Are Georgia parents liable when their teen causes a car accident?


Parents can be on the hook when their teenager causes a crash, though not automatically. Georgia reaches parents through specific doctrines that connect them to the teen’s driving, most often the family purpose doctrine, negligent entrustment, or the act of signing the minor’s license application.

The family purpose doctrine

When a parent provides a car for the family’s general use and a teenage child living in the household drives it negligently, the parent can be held vicariously liable under O.C.G.A. § 51-2-2. The logic treats the teen as the parent’s agent: the parent furnished the car for a household member’s benefit and kept the say-so over how it was used. A family car kept in the driveway and made available to the teen often fits this pattern.

Negligent entrustment and signing the license

Two other routes can reach a parent:

  • Negligent entrustment. A parent who lets a teen drive despite knowing the teen is unfit, such as a history of reckless driving or driving while impaired, may be directly liable for that decision. The focus is on what the parent knew about the risk.
  • Sponsoring the minor’s license. A minor generally needs an adult to sponsor the application for a license, and an adult who sponsors a minor driver may face responsibility tied to that role. Whether and how that exposure applies depends on the specific facts and the governing rules.

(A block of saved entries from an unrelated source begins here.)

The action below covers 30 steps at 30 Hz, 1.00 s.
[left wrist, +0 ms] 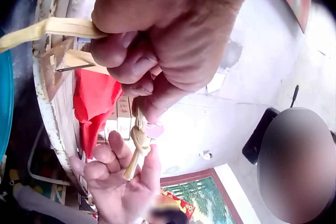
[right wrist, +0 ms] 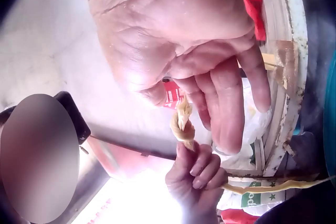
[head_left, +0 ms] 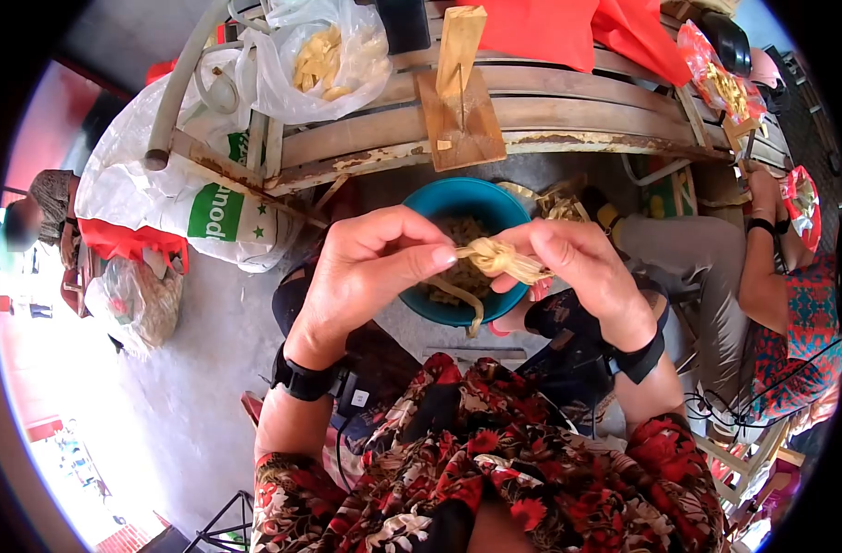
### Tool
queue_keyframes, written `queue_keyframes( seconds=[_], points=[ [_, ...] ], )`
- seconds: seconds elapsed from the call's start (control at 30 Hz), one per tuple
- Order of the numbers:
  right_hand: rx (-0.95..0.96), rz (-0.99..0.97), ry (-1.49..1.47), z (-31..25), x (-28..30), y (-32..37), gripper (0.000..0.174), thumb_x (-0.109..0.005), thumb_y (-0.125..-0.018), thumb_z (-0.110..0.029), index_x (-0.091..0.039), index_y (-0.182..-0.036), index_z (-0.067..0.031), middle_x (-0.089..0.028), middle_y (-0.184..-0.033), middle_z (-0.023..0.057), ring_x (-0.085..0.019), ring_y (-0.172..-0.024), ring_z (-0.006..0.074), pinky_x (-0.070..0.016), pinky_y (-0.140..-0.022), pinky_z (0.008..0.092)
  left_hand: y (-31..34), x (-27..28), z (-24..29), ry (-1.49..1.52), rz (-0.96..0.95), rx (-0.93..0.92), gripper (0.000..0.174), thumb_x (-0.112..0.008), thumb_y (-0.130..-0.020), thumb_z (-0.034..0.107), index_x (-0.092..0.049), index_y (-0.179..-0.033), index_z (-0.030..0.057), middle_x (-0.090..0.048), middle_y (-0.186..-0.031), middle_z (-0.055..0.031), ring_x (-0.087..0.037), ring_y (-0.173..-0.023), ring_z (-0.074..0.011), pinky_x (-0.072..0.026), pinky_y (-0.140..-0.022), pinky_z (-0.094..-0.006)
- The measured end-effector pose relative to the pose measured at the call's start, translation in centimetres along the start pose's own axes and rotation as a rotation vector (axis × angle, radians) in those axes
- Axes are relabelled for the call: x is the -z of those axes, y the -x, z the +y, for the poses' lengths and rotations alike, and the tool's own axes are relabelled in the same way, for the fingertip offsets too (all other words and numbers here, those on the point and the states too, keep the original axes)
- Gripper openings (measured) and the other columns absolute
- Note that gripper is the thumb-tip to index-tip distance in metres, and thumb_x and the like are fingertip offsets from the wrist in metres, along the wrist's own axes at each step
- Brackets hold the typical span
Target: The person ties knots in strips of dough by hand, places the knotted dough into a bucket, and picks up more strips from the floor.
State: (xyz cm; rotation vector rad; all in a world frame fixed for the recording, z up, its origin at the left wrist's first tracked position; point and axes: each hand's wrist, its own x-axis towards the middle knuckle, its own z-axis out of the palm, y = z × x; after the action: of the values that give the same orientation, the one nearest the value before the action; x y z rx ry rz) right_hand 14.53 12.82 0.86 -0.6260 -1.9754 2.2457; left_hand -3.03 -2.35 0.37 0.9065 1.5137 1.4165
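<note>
Rust-edged wooden slats form the curved bench beyond the round teal basin on the grey floor. Above this basin is the knotted, pale-yellow flat strip; the left hand pinches one end, fingers closed narrowly. Its loose tail hangs over the basin in the head view. Right-wrist footage shows what the head view hides: the right hand's palm, fingers extended and apart around the knot; whether they touch it, I cannot tell.
</note>
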Motion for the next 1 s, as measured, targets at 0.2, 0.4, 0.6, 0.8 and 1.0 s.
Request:
queue_keyframes(
  seconds=[0.2,0.4,0.6,0.8,1.0],
  points=[
    [-0.262,-0.426,0.003,-1.3,0.3,-2.1,0.045,-0.040,-0.094,-0.045,-0.056,-0.096,-0.0029,-0.059,-0.069,0.0037,-0.057,-0.053,0.0091,-0.0417,-0.044,0.0200,-0.8,-0.8,1.0,-0.170,-0.134,-0.193,0.010,-0.069,-0.076,0.001,-0.063,-0.084,0.0011,-0.061,-0.077,-0.0031,-0.056,-0.066,-0.0087,-0.0431,-0.059,-0.0210],
    [-0.244,-0.382,0.094,0.2,1.9,-3.5,0.036,-0.042,-0.095,-0.038,-0.051,-0.085,-0.0044,-0.052,-0.061,0.0006,-0.047,-0.043,0.0052,-0.0399,-0.042,0.0203,-2.5,1.6,-0.3,-0.394,-0.007,-0.156,0.010,-0.071,-0.073,0.002,-0.066,-0.082,0.0022,-0.062,-0.071,-0.0022,-0.056,-0.064,-0.0064,-0.0440,-0.056,-0.0213],
    [0.155,0.247,0.558,3.5,4.8,-11.1,0.016,-0.053,-0.091,-0.020,-0.054,-0.092,-0.0039,-0.055,-0.066,0.0001,-0.050,-0.049,0.0037,-0.0414,-0.046,0.0225,-10.9,2.5,-4.7,-0.338,0.198,0.101,0.018,-0.066,-0.080,0.015,-0.065,-0.092,0.0013,-0.061,-0.068,-0.0029,-0.053,-0.063,-0.0065,-0.0436,-0.057,-0.0234],
    [0.367,0.623,0.870,6.0,6.3,-17.4,0.014,-0.058,-0.083,-0.020,-0.055,-0.086,-0.0068,-0.062,-0.070,0.0141,-0.061,-0.063,0.0338,-0.0485,-0.056,0.0399,-17.6,2.3,-8.4,-0.680,0.423,-0.214,0.018,-0.067,-0.076,0.022,-0.063,-0.079,0.0039,-0.061,-0.066,-0.0146,-0.061,-0.062,-0.0300,-0.0467,-0.057,-0.0375],
    [0.032,0.599,0.954,5.8,7.3,-17.1,0.016,-0.058,-0.080,-0.024,-0.061,-0.083,-0.0088,-0.060,-0.067,0.0132,-0.060,-0.065,0.0307,-0.0470,-0.060,0.0358,-18.0,2.4,-9.5,-0.720,0.514,-0.103,0.020,-0.065,-0.077,0.022,-0.062,-0.079,0.0020,-0.062,-0.067,-0.0156,-0.061,-0.062,-0.0304,-0.0479,-0.060,-0.0377]
  ],
)
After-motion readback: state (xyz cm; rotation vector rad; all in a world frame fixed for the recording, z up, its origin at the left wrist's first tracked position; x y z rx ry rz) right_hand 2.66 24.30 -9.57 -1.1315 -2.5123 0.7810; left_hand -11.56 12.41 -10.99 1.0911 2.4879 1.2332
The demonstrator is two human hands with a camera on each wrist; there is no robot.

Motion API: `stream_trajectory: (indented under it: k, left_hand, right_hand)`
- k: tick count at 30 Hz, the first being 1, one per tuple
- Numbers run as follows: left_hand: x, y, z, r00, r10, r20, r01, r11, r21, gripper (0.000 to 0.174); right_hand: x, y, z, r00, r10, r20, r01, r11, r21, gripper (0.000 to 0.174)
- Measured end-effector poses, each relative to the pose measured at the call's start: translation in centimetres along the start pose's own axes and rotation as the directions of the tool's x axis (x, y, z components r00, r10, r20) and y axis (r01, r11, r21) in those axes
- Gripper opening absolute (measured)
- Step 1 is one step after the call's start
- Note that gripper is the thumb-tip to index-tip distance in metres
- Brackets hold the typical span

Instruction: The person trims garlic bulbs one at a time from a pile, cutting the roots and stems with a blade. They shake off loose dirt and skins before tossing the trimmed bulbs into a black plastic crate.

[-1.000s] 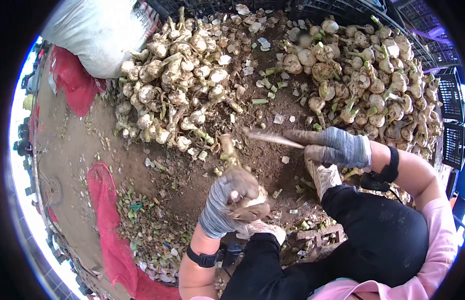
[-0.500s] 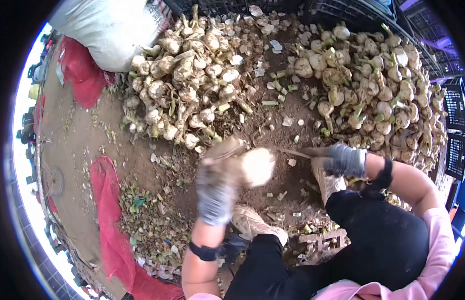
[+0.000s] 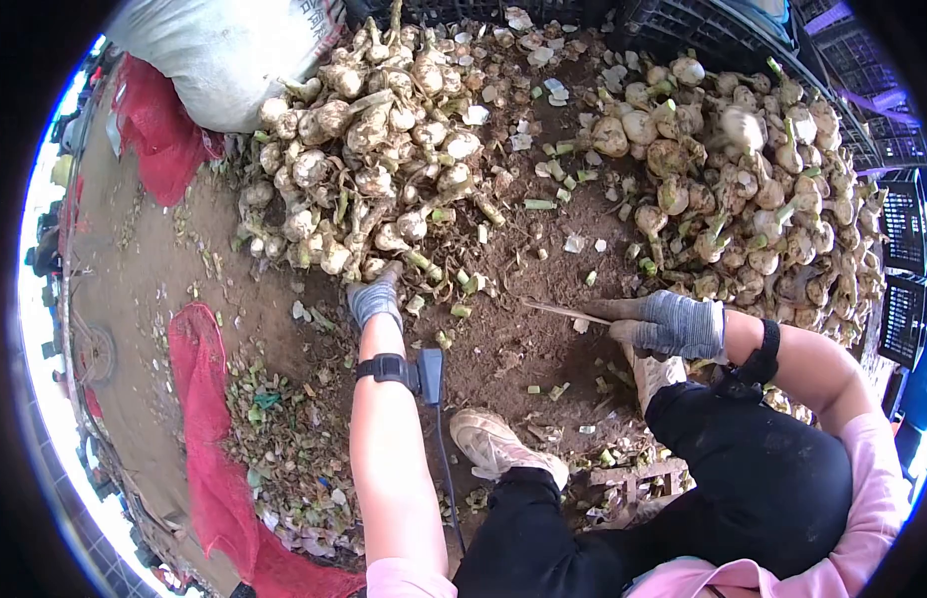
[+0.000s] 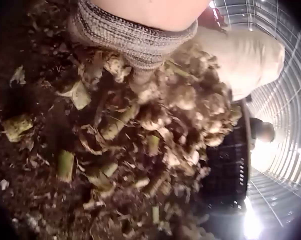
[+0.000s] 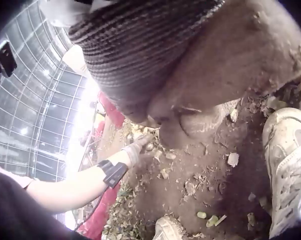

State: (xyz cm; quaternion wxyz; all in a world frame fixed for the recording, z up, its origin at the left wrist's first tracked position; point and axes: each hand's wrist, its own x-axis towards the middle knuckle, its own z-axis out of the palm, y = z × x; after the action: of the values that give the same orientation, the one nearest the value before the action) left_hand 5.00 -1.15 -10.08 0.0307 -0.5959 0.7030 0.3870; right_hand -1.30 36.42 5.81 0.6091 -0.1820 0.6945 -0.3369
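Observation:
My left hand (image 3: 374, 299), in a grey knit glove with soiled fingers, reaches down to the near edge of the left heap of garlic (image 3: 359, 179). Its fingertips are right at a bulb (image 3: 377, 267); I cannot tell whether they are curled round it. The left wrist view has the glove cuff (image 4: 140, 42) above garlic and cut stalks. My right hand (image 3: 673, 324), gloved alike, grips a knife (image 3: 558, 310) over the bare soil, blade pointing left. A blurred garlic bulb (image 3: 743, 130) shows over the right heap of garlic (image 3: 743, 199).
Cut stalk pieces (image 3: 540, 204) and papery skins litter the soil between the heaps. A white sack (image 3: 224, 65) stands behind the left heap, and black crates (image 3: 703, 40) line the back. Red netting (image 3: 199, 369) lies at left. My shoes (image 3: 493, 444) are close below the hands.
The left hand held a garlic bulb, swung it rightward, and is now without it at the left heap. A blurred bulb has appeared over the right heap. The right hand keeps the knife.

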Motion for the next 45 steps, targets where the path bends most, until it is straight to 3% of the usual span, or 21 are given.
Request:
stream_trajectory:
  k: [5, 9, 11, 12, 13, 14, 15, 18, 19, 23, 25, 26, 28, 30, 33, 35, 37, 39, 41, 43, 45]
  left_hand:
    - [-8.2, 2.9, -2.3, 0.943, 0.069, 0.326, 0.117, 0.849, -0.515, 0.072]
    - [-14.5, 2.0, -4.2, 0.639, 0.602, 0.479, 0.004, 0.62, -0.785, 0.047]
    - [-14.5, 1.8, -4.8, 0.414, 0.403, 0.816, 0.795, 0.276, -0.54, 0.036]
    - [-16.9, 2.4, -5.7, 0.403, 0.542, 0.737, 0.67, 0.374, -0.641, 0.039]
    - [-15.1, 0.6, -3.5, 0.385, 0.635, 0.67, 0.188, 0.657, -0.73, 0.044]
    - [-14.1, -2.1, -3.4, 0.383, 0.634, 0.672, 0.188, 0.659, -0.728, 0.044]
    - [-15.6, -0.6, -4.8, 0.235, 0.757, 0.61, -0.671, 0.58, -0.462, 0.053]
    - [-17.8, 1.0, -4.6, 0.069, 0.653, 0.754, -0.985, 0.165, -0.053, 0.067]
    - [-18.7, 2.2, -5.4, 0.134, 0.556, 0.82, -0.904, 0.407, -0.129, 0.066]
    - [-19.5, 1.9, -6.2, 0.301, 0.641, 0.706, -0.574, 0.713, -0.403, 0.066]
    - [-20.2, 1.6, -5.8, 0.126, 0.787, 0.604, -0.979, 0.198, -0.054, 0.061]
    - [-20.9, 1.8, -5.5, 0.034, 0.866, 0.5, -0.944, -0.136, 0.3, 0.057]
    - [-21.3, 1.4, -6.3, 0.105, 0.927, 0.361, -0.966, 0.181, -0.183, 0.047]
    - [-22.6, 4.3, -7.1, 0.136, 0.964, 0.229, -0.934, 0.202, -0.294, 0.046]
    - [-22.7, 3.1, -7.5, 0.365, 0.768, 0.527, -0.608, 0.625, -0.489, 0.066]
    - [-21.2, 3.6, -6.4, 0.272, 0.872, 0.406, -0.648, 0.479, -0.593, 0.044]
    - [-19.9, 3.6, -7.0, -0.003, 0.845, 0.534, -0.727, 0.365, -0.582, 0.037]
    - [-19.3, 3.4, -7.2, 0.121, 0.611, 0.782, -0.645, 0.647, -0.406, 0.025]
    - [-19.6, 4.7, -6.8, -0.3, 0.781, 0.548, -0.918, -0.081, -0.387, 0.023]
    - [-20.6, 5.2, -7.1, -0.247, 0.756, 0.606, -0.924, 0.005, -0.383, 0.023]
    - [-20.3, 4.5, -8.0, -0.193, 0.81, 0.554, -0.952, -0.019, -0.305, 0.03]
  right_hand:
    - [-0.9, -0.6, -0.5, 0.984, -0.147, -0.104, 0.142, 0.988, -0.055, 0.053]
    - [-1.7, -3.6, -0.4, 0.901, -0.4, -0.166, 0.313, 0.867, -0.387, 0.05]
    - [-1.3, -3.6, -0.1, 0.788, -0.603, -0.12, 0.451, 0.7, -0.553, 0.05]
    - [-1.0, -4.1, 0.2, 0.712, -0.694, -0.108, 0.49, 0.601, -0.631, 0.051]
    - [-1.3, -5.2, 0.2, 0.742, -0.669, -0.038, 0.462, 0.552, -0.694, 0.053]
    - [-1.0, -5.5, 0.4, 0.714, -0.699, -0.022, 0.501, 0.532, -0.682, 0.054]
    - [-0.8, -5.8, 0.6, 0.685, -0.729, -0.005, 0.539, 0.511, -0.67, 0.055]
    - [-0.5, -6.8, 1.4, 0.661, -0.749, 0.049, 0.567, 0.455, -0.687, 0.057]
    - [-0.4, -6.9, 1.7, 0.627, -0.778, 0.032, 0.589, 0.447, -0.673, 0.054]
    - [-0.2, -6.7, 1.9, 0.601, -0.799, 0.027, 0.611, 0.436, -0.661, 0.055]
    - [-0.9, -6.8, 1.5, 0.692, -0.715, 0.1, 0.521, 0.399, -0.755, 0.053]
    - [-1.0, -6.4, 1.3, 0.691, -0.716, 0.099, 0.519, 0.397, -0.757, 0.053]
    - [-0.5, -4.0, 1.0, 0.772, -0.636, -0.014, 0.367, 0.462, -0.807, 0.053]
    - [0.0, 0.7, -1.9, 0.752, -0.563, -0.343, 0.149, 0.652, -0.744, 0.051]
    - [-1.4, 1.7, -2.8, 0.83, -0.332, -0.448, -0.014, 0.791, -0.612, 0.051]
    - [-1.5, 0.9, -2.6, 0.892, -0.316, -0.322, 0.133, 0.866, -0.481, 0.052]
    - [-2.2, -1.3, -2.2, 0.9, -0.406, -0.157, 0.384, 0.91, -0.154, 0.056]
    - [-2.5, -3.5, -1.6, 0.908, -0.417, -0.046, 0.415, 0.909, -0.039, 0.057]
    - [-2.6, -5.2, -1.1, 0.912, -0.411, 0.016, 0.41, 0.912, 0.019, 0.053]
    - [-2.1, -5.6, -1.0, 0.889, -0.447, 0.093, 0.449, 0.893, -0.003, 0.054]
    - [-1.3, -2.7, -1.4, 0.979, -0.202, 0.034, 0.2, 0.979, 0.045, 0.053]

These theories can overlap. A single crash might support both a family-purpose claim and a negligent-entrustment claim, depending on the facts.

What the claim looks like

Where a theory fits, the parent’s insurance often becomes available alongside any coverage on the teen, which can be significant given the seriousness of teen-driver crashes. The percentage-based fault rule of O.C.G.A. § 51-12-33 still allocates responsibility, and the claim has to be brought within the two years allowed by O.C.G.A. § 9-3-33. The evidence centers on the household arrangement, who provided and controlled the car, and what the parent knew about the teen’s driving.

The bottom line

Georgia parents are not automatically liable for a teen’s crash, but several doctrines can make them responsible: the family purpose doctrine when they supply the family car, negligent entrustment when they let a known-unfit teen drive, and their sponsorship of the minor’s license. Whether a parent answers depends on which of those connections the facts establish.


This article is for general educational and informational purposes only and is not legal advice. It does not create an attorney-client relationship, and Georgia law may change. For advice about a specific situation, consult a licensed Georgia personal injury attorney.